Y este hecho, finalmente, es fundamental para captar la mayor preocupación de Dostoievski. En el epílogo, escribe: «Han de saber que no hay nada más alto, más fuerte, más sano y más útil en la vida que un buen recuerdo, especialmente el que se atesora ya en la infancia, en la casa paterna. Os han hablado mucho de la educación, pero cualquier recuerdo bonito, sagrado, conservado desde la infancia, puede ser la mejor educación que exista».

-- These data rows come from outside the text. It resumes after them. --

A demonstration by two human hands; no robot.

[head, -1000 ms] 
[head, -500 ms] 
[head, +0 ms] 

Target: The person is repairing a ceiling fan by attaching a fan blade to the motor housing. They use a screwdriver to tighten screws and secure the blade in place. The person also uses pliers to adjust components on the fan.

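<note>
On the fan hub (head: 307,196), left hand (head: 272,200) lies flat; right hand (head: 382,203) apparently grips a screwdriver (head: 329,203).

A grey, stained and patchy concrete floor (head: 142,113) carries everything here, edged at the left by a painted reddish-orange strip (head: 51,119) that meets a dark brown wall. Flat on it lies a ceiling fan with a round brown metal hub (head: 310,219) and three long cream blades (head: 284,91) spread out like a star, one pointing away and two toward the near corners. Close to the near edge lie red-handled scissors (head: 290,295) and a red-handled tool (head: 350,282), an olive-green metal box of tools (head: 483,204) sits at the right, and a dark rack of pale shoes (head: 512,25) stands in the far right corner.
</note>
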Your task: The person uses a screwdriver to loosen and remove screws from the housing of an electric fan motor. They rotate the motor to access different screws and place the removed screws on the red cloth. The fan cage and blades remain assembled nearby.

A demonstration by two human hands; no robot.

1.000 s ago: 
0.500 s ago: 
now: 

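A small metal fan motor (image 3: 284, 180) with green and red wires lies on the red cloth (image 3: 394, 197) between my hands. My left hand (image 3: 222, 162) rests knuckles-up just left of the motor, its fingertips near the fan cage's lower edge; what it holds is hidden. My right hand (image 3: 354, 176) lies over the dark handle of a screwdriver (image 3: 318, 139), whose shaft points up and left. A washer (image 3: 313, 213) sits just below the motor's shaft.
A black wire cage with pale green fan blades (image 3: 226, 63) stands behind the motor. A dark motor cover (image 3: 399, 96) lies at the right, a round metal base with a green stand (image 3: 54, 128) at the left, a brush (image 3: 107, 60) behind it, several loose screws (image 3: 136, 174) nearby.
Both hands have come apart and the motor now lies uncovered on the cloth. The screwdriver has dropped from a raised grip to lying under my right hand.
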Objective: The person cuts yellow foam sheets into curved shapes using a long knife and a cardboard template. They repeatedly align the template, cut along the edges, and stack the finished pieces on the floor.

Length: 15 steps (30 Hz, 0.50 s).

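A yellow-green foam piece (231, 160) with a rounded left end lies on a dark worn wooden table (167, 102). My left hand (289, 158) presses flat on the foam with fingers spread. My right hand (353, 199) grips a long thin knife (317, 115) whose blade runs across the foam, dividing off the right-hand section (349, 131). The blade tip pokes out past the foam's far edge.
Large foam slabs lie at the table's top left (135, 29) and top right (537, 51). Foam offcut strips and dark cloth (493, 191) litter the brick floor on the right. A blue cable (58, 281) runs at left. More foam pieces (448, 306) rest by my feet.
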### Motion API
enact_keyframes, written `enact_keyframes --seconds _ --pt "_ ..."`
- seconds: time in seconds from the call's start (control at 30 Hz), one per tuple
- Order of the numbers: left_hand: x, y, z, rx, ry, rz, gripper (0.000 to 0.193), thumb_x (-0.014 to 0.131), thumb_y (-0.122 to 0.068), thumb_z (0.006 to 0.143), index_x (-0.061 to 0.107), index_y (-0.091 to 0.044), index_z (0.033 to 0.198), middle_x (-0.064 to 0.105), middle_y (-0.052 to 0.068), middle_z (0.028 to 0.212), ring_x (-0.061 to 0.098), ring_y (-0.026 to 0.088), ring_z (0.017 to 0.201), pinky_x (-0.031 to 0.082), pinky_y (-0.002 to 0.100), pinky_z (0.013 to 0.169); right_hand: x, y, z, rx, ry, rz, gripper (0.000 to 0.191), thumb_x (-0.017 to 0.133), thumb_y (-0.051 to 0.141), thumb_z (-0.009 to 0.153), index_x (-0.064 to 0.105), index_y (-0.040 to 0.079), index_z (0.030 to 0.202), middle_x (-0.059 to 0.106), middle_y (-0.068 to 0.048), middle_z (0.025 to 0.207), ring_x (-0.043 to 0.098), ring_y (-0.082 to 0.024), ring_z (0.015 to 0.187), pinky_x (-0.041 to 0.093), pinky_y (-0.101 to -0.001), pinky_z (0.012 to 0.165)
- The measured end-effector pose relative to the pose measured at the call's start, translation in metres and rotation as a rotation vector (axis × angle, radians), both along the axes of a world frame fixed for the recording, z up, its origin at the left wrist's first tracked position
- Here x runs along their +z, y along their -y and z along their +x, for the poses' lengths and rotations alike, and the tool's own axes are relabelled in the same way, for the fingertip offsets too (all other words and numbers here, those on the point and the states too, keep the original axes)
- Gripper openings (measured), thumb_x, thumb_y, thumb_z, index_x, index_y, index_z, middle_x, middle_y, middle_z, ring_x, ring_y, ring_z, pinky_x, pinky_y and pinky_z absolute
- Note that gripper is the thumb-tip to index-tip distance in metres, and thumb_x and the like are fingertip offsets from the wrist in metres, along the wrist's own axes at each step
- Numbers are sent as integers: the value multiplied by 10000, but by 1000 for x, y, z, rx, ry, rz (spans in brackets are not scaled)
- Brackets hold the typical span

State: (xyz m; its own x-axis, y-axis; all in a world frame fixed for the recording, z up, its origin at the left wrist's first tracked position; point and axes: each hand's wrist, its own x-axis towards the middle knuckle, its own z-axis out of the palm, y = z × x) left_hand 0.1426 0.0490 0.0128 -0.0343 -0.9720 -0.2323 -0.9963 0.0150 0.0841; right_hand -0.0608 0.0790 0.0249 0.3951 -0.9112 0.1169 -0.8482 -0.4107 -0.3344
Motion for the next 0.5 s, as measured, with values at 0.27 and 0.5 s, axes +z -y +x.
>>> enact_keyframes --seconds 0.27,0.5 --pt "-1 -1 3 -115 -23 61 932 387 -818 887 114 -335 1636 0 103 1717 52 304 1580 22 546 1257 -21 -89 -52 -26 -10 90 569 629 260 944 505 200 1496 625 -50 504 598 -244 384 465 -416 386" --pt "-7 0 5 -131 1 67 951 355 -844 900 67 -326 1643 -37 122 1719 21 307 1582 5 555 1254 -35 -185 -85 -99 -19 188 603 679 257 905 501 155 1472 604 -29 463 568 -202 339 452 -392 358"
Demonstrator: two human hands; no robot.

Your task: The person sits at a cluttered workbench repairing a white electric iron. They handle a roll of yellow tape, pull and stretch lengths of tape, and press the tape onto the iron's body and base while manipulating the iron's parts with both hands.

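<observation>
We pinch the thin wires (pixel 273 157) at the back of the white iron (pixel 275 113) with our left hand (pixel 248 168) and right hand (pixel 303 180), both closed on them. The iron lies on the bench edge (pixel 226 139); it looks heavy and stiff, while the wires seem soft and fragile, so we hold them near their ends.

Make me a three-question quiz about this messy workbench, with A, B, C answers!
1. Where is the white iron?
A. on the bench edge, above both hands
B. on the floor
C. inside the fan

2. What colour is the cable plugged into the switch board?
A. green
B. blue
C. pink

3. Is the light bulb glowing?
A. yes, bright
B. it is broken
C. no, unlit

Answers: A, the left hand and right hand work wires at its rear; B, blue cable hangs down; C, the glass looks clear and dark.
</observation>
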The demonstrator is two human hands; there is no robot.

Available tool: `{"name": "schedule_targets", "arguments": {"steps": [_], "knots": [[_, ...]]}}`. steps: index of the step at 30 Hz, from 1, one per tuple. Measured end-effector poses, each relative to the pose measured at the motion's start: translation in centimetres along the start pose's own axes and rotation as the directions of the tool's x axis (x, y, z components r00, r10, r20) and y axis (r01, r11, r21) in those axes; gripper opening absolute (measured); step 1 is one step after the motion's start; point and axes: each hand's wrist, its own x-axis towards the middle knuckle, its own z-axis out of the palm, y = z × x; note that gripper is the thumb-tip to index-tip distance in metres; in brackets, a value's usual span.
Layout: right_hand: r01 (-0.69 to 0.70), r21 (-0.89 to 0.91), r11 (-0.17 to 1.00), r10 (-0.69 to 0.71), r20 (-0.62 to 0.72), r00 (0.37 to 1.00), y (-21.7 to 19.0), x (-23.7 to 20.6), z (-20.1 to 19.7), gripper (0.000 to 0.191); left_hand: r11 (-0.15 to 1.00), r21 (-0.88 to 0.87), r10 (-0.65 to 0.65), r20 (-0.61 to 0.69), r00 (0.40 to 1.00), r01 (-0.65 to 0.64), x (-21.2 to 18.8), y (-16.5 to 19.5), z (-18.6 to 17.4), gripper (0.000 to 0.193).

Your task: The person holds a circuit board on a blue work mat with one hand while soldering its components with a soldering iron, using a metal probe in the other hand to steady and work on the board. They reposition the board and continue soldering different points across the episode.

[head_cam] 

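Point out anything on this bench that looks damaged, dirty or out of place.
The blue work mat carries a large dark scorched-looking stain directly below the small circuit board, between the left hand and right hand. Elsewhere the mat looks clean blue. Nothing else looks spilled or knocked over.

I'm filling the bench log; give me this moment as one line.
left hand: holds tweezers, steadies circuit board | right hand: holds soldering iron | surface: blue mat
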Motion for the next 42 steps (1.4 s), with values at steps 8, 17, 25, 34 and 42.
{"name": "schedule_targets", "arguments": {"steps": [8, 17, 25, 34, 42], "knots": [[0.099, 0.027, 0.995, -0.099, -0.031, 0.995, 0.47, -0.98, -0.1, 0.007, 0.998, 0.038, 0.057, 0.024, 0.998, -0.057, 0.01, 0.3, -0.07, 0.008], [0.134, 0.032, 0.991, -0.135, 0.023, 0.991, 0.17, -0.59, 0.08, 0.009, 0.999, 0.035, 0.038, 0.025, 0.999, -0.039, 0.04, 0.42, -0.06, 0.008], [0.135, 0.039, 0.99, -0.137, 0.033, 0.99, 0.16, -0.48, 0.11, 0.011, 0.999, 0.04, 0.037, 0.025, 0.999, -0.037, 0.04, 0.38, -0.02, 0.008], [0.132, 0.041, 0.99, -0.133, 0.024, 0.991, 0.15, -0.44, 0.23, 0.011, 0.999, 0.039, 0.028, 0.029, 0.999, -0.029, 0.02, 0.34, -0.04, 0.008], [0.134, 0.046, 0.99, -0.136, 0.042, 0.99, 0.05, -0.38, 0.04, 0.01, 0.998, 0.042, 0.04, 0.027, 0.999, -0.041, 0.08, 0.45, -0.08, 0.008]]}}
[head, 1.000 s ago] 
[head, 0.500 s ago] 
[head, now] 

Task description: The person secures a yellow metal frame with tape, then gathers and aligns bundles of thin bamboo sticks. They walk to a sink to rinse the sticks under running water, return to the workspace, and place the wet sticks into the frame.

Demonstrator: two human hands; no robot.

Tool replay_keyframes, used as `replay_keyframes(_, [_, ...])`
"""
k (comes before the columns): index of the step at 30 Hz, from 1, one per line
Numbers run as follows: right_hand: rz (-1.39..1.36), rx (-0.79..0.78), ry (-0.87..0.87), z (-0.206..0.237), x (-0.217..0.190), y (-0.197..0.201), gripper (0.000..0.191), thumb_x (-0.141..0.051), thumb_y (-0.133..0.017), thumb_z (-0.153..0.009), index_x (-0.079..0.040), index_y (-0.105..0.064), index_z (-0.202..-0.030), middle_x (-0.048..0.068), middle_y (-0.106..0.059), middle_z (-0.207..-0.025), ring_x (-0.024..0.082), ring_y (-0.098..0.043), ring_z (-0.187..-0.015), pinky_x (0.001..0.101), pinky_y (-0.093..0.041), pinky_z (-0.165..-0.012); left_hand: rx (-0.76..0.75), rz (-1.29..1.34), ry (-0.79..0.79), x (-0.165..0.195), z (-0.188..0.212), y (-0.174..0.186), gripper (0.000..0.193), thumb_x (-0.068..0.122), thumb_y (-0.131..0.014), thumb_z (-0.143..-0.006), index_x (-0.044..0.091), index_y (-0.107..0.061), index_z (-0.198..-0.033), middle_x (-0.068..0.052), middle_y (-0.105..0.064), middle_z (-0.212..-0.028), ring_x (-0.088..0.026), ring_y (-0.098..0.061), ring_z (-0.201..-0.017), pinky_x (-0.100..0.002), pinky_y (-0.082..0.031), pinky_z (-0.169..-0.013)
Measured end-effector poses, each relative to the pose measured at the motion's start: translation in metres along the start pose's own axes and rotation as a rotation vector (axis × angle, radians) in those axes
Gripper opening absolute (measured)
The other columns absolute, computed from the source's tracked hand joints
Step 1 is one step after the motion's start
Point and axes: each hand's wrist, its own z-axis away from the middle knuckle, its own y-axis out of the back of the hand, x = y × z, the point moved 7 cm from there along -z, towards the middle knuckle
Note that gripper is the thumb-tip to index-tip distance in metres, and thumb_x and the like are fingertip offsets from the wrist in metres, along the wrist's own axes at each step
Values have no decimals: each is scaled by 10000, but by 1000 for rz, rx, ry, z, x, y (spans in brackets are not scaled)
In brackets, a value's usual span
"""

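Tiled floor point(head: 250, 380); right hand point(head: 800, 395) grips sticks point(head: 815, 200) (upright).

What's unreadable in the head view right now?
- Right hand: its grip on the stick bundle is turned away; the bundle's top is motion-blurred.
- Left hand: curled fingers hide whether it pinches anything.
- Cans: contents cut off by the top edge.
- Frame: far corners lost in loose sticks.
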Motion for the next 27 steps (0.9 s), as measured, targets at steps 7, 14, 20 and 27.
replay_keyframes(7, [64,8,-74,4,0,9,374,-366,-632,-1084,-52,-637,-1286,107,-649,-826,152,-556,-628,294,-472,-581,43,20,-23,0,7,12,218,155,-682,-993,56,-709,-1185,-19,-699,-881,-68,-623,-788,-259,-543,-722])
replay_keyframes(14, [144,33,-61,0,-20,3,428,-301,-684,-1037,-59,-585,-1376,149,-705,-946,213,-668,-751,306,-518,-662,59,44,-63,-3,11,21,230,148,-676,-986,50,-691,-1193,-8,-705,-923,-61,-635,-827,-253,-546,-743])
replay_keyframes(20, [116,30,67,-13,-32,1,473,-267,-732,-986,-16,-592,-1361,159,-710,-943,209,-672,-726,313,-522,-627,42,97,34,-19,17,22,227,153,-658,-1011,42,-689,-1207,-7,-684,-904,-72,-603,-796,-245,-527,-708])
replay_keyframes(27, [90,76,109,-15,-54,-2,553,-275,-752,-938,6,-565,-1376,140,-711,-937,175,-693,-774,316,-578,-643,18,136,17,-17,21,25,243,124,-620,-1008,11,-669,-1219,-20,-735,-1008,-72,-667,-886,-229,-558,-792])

Más allá de la unión inseparable de Rusia con la fe ortodoxa, y de que el destino de Rusia esté vinculado al desarrollo del cristianismo, como defiende Dostoievski de manera explícita y repetida, la regeneración moral del hombre, y su salvación definitiva, pasa por reconocer que ninguna posesión de este mundo puede sustituir a Dios, y que todos los hombres del mundo son pobres sin Dios. Por suerte, Dios, que se revela como Padre, no es como Fiódor Karamázov. La humanidad está podrida por hombres como éste; la tragedia en torno a la que gira esta novela es en el fondo obra y responsabilidad suya. Con esta consideración en mente, se revela en todo su esplendor la importancia capital de la pregunta de Fetiukóvich en el juicio: «Señores del jurado, ¿qué es un padre, un padre de verdad? ¿Qué significa esa gran palabra?». En esta joya monumental de la cultura europea y universal Dostoievski demuestra que quien se comporta como padre y hermano de todos no es Fiódor, sino Aliosha. Aliosha es el ejemplo a seguir, el hombre modélico, el que deja un buen recuerdo y un legado positivo.

¡Qué diferente sería el mundo, viene a decirnos el genio ruso, si los hombres vivieran en plena comunión con Cristo, como el joven Aliosha, y no con Satanás, como el viejo Karamázov!